Task details
Write the records below out again exactly as given, with no images.

---------- Records for the task ----------

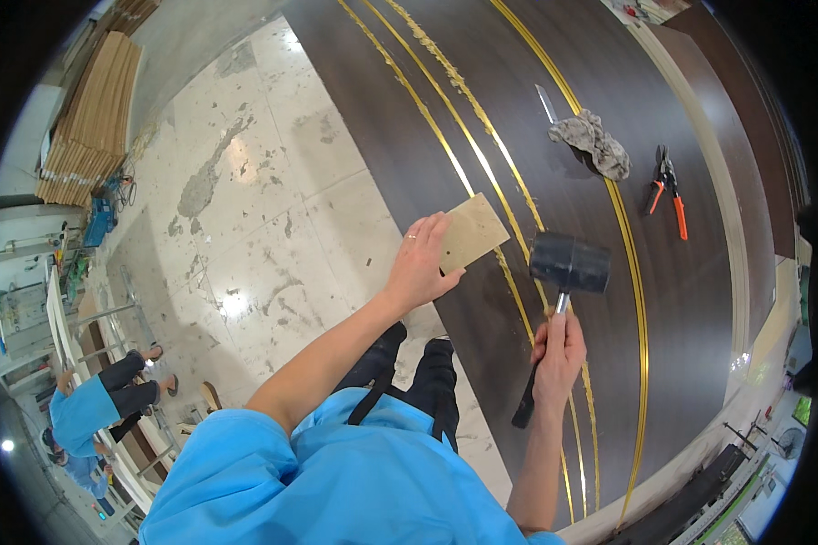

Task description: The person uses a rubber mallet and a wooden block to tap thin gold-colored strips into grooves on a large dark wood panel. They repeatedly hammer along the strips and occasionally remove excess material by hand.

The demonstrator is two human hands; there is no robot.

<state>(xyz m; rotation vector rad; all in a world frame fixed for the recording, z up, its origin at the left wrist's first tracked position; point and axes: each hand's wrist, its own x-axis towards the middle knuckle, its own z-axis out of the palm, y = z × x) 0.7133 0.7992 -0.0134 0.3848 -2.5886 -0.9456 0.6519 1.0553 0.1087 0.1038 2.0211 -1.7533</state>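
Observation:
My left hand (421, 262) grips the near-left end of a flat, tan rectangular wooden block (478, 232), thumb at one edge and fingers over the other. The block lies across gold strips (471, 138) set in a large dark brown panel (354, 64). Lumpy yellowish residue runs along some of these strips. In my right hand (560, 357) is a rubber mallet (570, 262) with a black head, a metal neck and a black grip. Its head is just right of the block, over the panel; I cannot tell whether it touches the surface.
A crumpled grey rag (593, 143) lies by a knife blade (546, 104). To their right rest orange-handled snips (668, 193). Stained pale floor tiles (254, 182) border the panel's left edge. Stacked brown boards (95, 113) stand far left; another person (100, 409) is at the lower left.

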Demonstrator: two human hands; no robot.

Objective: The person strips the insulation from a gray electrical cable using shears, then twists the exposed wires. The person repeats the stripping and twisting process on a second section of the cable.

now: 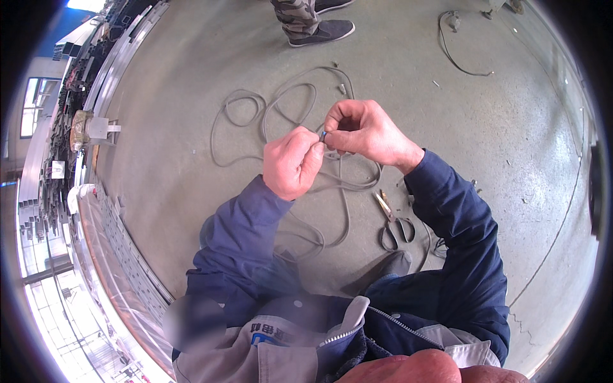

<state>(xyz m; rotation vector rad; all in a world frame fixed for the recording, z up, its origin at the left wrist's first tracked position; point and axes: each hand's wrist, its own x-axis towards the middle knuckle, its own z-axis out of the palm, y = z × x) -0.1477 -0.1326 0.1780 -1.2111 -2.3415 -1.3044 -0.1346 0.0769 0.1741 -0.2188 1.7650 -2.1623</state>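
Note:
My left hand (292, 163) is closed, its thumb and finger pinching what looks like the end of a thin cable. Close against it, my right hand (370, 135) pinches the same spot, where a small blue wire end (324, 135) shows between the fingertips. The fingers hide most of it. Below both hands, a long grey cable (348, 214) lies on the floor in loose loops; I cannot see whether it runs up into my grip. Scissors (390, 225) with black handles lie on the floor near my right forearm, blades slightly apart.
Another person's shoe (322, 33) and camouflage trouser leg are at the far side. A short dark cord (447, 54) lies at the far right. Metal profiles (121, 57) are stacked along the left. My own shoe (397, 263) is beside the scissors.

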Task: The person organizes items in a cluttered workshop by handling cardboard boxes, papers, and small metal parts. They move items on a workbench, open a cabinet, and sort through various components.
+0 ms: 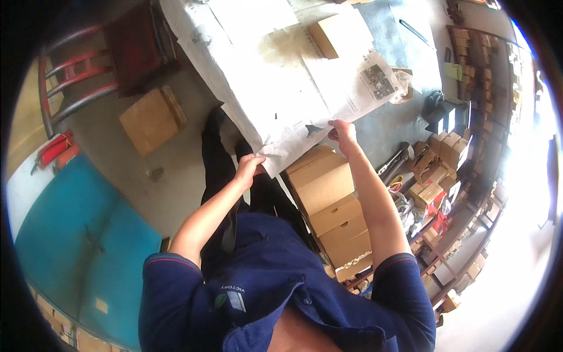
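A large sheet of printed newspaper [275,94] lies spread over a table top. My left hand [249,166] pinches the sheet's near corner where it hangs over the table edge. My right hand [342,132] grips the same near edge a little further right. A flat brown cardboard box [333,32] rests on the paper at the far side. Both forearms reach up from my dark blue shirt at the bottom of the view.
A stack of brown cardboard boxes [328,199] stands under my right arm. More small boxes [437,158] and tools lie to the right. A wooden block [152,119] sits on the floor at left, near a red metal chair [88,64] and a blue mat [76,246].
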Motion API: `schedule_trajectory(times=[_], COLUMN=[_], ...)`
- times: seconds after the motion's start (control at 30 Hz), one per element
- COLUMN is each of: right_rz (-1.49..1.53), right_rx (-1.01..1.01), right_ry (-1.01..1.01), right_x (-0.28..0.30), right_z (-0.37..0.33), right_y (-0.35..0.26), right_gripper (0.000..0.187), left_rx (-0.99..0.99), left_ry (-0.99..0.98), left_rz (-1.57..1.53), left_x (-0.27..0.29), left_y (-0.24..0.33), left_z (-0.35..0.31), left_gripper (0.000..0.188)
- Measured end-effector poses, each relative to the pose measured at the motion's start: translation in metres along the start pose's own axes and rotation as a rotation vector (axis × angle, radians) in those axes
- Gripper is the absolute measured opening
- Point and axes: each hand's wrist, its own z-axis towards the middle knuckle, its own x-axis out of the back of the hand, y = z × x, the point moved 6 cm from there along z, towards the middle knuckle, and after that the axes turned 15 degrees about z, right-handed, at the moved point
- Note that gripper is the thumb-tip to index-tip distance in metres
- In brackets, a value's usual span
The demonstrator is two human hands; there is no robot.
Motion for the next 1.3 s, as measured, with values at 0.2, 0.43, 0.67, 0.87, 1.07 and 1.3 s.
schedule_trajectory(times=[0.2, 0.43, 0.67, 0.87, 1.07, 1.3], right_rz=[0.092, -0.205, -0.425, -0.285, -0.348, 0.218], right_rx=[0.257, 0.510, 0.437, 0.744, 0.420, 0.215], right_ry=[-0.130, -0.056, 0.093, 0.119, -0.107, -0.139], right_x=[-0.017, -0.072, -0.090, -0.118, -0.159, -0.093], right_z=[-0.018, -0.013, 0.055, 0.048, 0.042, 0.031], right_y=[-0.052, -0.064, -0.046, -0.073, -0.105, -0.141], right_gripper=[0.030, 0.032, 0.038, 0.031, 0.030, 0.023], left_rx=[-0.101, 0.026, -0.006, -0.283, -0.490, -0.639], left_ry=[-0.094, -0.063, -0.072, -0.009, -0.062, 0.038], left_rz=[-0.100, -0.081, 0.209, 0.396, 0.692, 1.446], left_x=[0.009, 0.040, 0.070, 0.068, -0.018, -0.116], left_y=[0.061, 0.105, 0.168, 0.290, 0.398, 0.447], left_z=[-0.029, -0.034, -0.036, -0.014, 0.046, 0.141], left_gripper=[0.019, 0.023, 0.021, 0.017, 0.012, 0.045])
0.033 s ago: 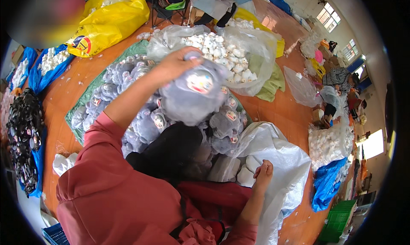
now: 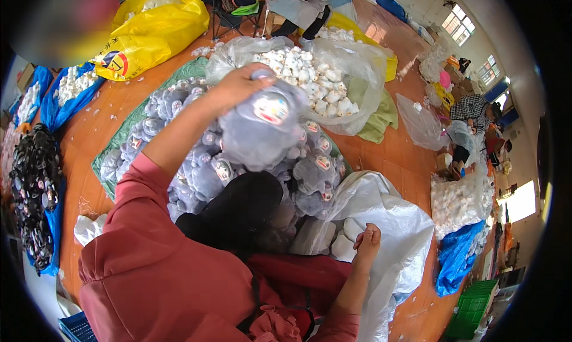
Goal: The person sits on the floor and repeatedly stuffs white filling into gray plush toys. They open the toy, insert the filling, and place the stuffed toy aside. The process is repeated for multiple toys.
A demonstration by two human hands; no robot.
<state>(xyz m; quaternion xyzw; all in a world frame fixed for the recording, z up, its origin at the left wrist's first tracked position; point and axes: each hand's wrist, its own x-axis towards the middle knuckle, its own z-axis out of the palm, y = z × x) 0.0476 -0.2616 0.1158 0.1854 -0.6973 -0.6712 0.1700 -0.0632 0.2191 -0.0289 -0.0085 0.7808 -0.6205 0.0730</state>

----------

Exercise result
Task description: The person uses a rubber mallet and a wooden block to tap thin gold-colored strips into grooves on a large dark wood panel. They repeatedly hammer along the strips and occasionally remove excess material by hand.

The demonstrator is two human hands; there is no robot.

<state>(xyz m; rotation vector rad; all in a world frame fixed for the recording, z up, its origin at the left wrist's first tracked position; point and axes: each hand's wrist, its own x-axis towards the middle knuckle, its own z-axis out of the palm, y = z × x) 0.7133 0.7992 -0.0134 0.3848 -2.5886 -0.9456 0.6519 1.0553 0.1087 0.1038 2.0211 -1.7533</state>
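Observation:
My left hand (421, 262) grips the near-left end of a flat, tan rectangular wooden block (478, 232), thumb at one edge and fingers over the other. The block lies across gold strips (471, 138) set in a large dark brown panel (354, 64). Lumpy yellowish residue runs along some of these strips. In my right hand (560, 357) is a rubber mallet (570, 262) with a black head, a metal neck and a black grip. Its head is just right of the block, over the panel; I cannot tell whether it touches the surface.
A crumpled grey rag (593, 143) lies by a knife blade (546, 104). To their right rest orange-handled snips (668, 193). Stained pale floor tiles (254, 182) border the panel's left edge. Stacked brown boards (95, 113) stand far left; another person (100, 409) is at the lower left.
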
Demonstrator: two human hands; no robot.

Objective: The person strips the insulation from a gray electrical cable using shears, then twists the exposed wires. The person repeats the stripping and twisting process on a second section of the cable.

now: 

<state>(xyz m; rotation vector rad; all in a world frame fixed for the recording, z up, its origin at the left wrist's first tracked position; point and axes: each hand's wrist, its own x-axis towards the middle knuckle, its own z-axis out of the palm, y = z × x) -0.1477 -0.1326 0.1780 -1.2111 -2.3415 -1.3044 -0.1346 0.0769 0.1741 -0.2188 1.7650 -2.1623</state>
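Note:
My left hand (292, 163) is closed, its thumb and finger pinching what looks like the end of a thin cable. Close against it, my right hand (370, 135) pinches the same spot, where a small blue wire end (324, 135) shows between the fingertips. The fingers hide most of it. Below both hands, a long grey cable (348, 214) lies on the floor in loose loops; I cannot see whether it runs up into my grip. Scissors (390, 225) with black handles lie on the floor near my right forearm, blades slightly apart.
Another person's shoe (322, 33) and camouflage trouser leg are at the far side. A short dark cord (447, 54) lies at the far right. Metal profiles (121, 57) are stacked along the left. My own shoe (397, 263) is beside the scissors.
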
Task: The person organizes items in a cluttered workshop by handling cardboard boxes, papers, and small metal parts. They move items on a workbench, open a cabinet, and sort through various components.
+0 ms: 
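A large sheet of printed newspaper [275,94] lies spread over a table top. My left hand [249,166] pinches the sheet's near corner where it hangs over the table edge. My right hand [342,132] grips the same near edge a little further right. A flat brown cardboard box [333,32] rests on the paper at the far side. Both forearms reach up from my dark blue shirt at the bottom of the view.
A stack of brown cardboard boxes [328,199] stands under my right arm. More small boxes [437,158] and tools lie to the right. A wooden block [152,119] sits on the floor at left, near a red metal chair [88,64] and a blue mat [76,246].
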Motion API: `schedule_trajectory(times=[_], COLUMN=[_], ...)`
- times: seconds after the motion's start (control at 30 Hz), one per element
- COLUMN is each of: right_rz (-1.49..1.53), right_rx (-1.01..1.01), right_ry (-1.01..1.01), right_x (-0.28..0.30), right_z (-0.37..0.33), right_y (-0.35..0.26), right_gripper (0.000..0.187), left_rx (-0.99..0.99), left_ry (-0.99..0.98), left_rz (-1.57..1.53), left_x (-0.27..0.29), left_y (-0.24..0.33), left_z (-0.35..0.31), left_gripper (0.000..0.188)
- Measured end-effector poses, each relative to the pose measured at the motion's start: translation in metres along the start pose's own axes and rotation as a rotation vector (axis × angle, radians) in those axes
- Gripper is the absolute measured opening
- Point and axes: each hand's wrist, its own z-axis towards the middle knuckle, its own x-axis out of the back of the hand, y = z × x, the point moved 6 cm from there along z, towards the middle knuckle, and after that the axes turned 15 degrees about z, right-handed, at the moved point
- Note that gripper is the thumb-tip to index-tip distance in metres
- In brackets, a value's usual span
The demonstrator is two human hands; there is no robot.
Motion for the next 1.3 s, as measured, with values at 0.2, 0.43, 0.67, 0.87, 1.07 and 1.3 s.
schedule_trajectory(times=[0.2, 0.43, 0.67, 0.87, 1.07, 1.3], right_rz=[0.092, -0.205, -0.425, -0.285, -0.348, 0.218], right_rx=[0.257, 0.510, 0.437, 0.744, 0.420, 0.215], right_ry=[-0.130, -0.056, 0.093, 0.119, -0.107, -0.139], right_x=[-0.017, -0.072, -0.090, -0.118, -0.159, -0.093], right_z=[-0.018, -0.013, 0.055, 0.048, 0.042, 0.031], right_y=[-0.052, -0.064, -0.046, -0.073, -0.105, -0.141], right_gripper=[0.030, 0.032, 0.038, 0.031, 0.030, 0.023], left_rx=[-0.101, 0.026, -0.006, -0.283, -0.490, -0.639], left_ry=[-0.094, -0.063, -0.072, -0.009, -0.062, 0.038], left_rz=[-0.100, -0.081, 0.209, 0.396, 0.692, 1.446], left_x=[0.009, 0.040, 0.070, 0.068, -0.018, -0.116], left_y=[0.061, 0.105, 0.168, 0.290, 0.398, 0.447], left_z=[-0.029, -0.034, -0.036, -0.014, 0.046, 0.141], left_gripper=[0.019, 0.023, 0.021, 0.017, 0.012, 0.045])
0.033 s ago: 
now: 
Goal: The person sits on the floor and repeatedly stuffs white filling into gray plush toys. They open the toy, insert the filling, and place the stuffed toy aside. The process is repeated for multiple toys.
A demonstration by two human hands; no robot.
<state>(xyz m; quaternion xyzw; all in a world frame fixed for the recording, z up, its origin at the left wrist's first tracked position; point and axes: each hand's wrist, its own x-axis towards the middle knuckle, its own z-axis out of the palm, y = z × x) 0.0476 -0.2616 0.1158 0.1854 -0.6973 -0.6712 0.1700 -0.0632 0.2191 -0.0289 -0.0085 0.7808 -0.6205 0.0730</state>

There's nothing else to the answer.